[Extracted data entries]
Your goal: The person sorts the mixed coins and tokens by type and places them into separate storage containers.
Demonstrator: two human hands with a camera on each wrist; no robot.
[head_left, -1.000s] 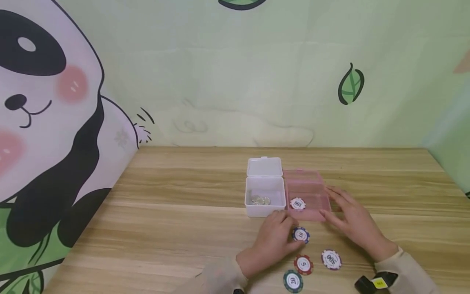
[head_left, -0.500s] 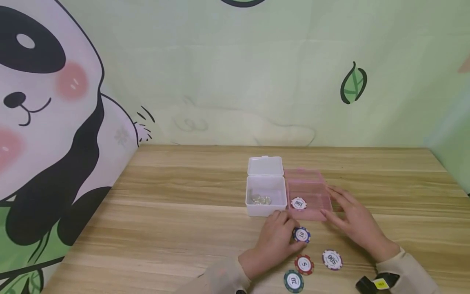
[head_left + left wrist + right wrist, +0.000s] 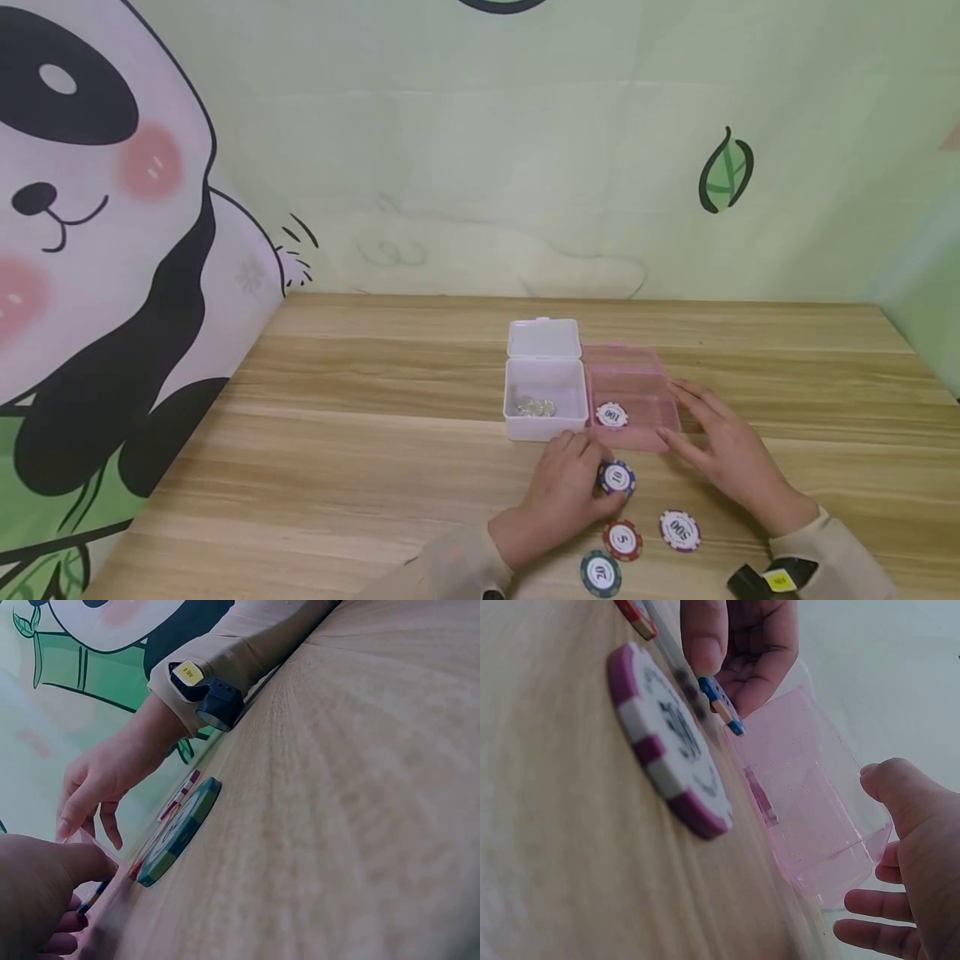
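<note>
My left hand [image 3: 558, 492] pinches a blue-edged poker chip [image 3: 618, 478] marked 10, just in front of the boxes. Tilted edge-on in the right wrist view, this blue chip [image 3: 722, 706] sits between thumb and fingers close to the table. My right hand [image 3: 738, 467] touches the right side of an open pink see-through box [image 3: 654, 415], thumb near its front corner and fingers extended. Inside that box lies a white poker chip [image 3: 612, 416] marked 100. Against its left side stands an open white box [image 3: 543, 428] with several clear, glassy pieces [image 3: 536, 407].
Nearer on the wooden table [image 3: 337, 467] lie a red chip [image 3: 622, 542] marked 5, a green chip [image 3: 601, 574] marked 20, and a white and purple chip [image 3: 679, 531] marked 500. A panda-printed backdrop [image 3: 465, 167] rises behind the table's far edge.
The blue chip has tipped up slightly between my left thumb and fingers. My right hand stays at the pink box, and the head view has shifted a little.
</note>
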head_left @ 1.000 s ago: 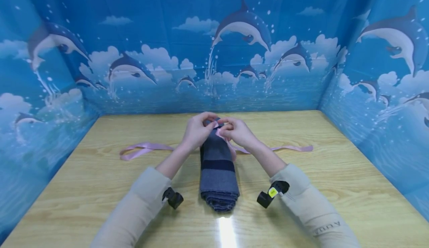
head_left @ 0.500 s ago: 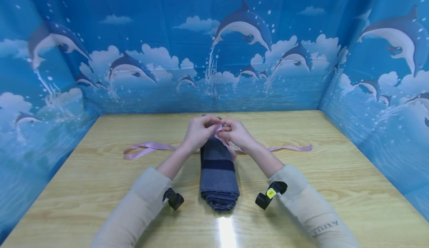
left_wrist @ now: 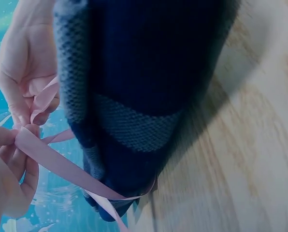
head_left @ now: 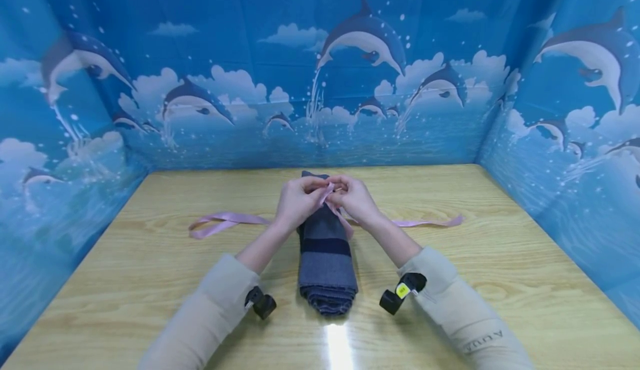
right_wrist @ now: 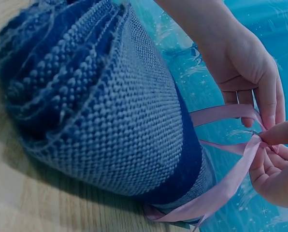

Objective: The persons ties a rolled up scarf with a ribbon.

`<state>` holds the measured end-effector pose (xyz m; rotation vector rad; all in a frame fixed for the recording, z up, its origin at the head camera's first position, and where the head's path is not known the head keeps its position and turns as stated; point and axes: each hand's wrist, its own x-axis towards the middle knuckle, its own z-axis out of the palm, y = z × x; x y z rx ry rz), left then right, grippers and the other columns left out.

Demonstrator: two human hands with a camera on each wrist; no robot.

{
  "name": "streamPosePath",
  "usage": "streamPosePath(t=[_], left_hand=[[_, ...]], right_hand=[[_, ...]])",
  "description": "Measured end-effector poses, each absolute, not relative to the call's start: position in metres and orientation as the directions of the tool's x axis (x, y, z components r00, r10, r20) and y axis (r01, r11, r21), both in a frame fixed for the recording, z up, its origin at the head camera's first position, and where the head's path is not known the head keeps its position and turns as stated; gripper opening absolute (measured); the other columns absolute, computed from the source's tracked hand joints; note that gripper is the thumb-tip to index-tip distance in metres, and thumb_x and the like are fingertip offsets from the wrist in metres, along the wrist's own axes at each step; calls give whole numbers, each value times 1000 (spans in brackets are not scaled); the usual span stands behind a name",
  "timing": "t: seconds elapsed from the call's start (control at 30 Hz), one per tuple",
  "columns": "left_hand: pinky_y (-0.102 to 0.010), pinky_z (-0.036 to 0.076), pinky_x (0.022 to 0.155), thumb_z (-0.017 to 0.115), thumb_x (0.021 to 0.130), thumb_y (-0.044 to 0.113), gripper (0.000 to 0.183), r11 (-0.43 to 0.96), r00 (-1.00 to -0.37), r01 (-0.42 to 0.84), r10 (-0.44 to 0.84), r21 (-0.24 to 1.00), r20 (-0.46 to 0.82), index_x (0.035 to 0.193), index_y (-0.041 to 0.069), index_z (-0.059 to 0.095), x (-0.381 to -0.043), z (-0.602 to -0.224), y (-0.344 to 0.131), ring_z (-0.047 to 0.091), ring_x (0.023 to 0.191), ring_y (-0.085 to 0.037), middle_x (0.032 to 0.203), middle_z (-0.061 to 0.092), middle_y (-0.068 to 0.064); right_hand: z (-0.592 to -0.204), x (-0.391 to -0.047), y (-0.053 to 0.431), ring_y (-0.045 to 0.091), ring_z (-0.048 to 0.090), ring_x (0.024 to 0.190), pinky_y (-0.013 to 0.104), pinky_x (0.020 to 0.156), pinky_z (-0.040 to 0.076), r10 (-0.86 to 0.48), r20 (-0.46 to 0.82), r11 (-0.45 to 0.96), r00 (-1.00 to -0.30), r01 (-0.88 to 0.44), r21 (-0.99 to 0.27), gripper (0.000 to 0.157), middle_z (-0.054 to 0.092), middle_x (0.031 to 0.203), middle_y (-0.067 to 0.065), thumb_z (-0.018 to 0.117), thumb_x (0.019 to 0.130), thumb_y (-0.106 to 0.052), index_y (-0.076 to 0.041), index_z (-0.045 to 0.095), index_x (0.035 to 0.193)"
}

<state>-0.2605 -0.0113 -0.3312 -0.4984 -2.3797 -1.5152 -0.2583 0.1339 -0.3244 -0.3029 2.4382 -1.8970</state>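
Note:
A rolled-up knitted cloth, navy and grey-blue with striped bands, lies lengthwise on the table. Pink ribbon passes round its far part. Over that part, my left hand and right hand meet fingertip to fingertip, both pinching the ribbon. In the left wrist view, a broad strand runs from the left hand's fingers down across the cloth. Seen from the right wrist, strands rise to where the right hand's fingers grip them. The crossing itself is partly hidden by the fingertips.
One ribbon tail lies in a loop on the wood-grain table to the left, another tail to the right. A blue curtain with dolphins encloses the back and sides. Sleeves bear black wrist cameras.
Both ribbon tails have slid a little inward toward the cloth. The fingertips have shifted slightly, and a pink strip now shows standing up between the two hands.

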Motion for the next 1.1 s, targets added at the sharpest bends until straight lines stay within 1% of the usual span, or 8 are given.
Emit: streamPosePath(t=[0.23, 0.37, 0.5, 0.67, 0.8, 0.9, 1.0, 1.1], left_hand=[[-28, 53, 67, 67, 85, 12, 17, 362, -900, 430, 101, 827, 423, 99, 3, 72, -259, -334, -9, 68, 82, -17, 90, 70, -10], [-23, 52, 66, 67, 84, 9, 17, 312, -924, 379, 86, 871, 372, 99, 2, 71, -261, -335, -7, 68, 82, -15, 90, 70, -10], [-18, 49, 61, 67, 83, 6, 17, 217, -949, 316, 86, 924, 304, 99, 0, 71, -263, -338, -7, 67, 80, -14, 90, 70, -13], [-17, 48, 60, 68, 83, 6, 16, 171, -945, 327, 76, 929, 319, 96, -2, 71, -264, -341, -6, 66, 78, -14, 87, 70, -14], [-18, 49, 61, 67, 83, 6, 14, 188, -934, 356, 68, 915, 350, 94, -1, 71, -263, -342, -5, 66, 77, -14, 85, 70, -13], [-21, 51, 62, 67, 84, 7, 13, 228, -919, 392, 62, 891, 388, 93, -1, 71, -263, -342, -4, 66, 77, -16, 85, 70, -12], [-26, 52, 65, 66, 84, 5, 12, 282, -892, 445, 55, 850, 448, 93, -1, 71, -263, -343, -5, 66, 78, -19, 85, 70, -12], [-29, 53, 68, 65, 83, 2, 12, 333, -864, 486, 44, 808, 502, 92, -2, 71, -264, -344, -6, 66, 77, -21, 86, 69, -13]], right_hand=[[-325, -259, 132, 8, 56, 68, 21, 63, 47, -136, 86, 191, -987, -111, -975, 42, 58, 100, 15, 54, 82, 8, 8, 50, 124], [-325, -259, 131, 8, 56, 69, 21, 63, 47, -125, 84, 155, -989, -103, -983, 42, 58, 98, 15, 55, 82, 9, 9, 49, 124], [-326, -259, 131, 8, 56, 70, 21, 63, 48, -123, 81, 144, -989, -98, -985, 42, 57, 98, 14, 55, 82, 9, 10, 49, 123], [-327, -260, 132, 7, 57, 70, 21, 63, 48, -133, 81, 153, -988, -101, -983, 43, 55, 100, 16, 57, 83, 8, 12, 48, 124], [-329, -261, 132, 9, 58, 73, 21, 65, 49, -139, 81, 167, -987, -104, -981, 44, 55, 103, 18, 58, 83, 7, 12, 47, 125], [-330, -261, 133, 10, 59, 75, 23, 67, 50, -138, 83, 178, -987, -107, -978, 44, 56, 103, 19, 59, 84, 5, 10, 48, 126], [-330, -261, 135, 12, 59, 79, 23, 69, 49, -124, 94, 203, -988, -118, -972, 43, 58, 104, 19, 60, 84, 2, 8, 50, 125], [-330, -261, 136, 18, 60, 84, 23, 70, 48, -103, 109, 230, -989, -131, -964, 41, 60, 105, 19, 61, 84, 0, 6, 53, 124]])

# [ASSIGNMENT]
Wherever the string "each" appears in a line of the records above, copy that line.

# [EXERCISE ANSWER]
Demonstrator: two human hands with a camera on each wrist; no robot.
`<state>` holds the measured end-effector pose (xyz m; rotation vector rad; all in a frame fixed for the recording, z up, its origin at the head camera's first position, and where the head's path is not known the head keeps its position and turns as stated; point and axes: each hand's wrist, its own x-axis towards the middle knuckle, its own z-axis out of the palm, y = z × x; x y z rx ry rz), left then right, grippers and the other columns left out.
Demonstrator: two human hands with a camera on each wrist; no robot.
  "description": "Measured end-effector poses, each absolute, not relative to the call's start: position in metres and orientation as the directions of the tool's x axis (x, y, z components r00, r10, r20) and y axis (r01, r11, r21), both in a frame fixed for the recording, z up, its origin at the head camera's first position, and where the head's path is not known the head keeps its position and turns as stated; gripper opening absolute (measured); the other columns absolute, computed from the source's tracked hand joints; note that gripper is the thumb-tip to index-tip distance in metres, and thumb_x and the like are fingertip offsets from the wrist in metres, along the wrist's own axes at each step; calls give whole numbers, each value times 1000 (spans in brackets are not scaled); the usual span stands behind a name",

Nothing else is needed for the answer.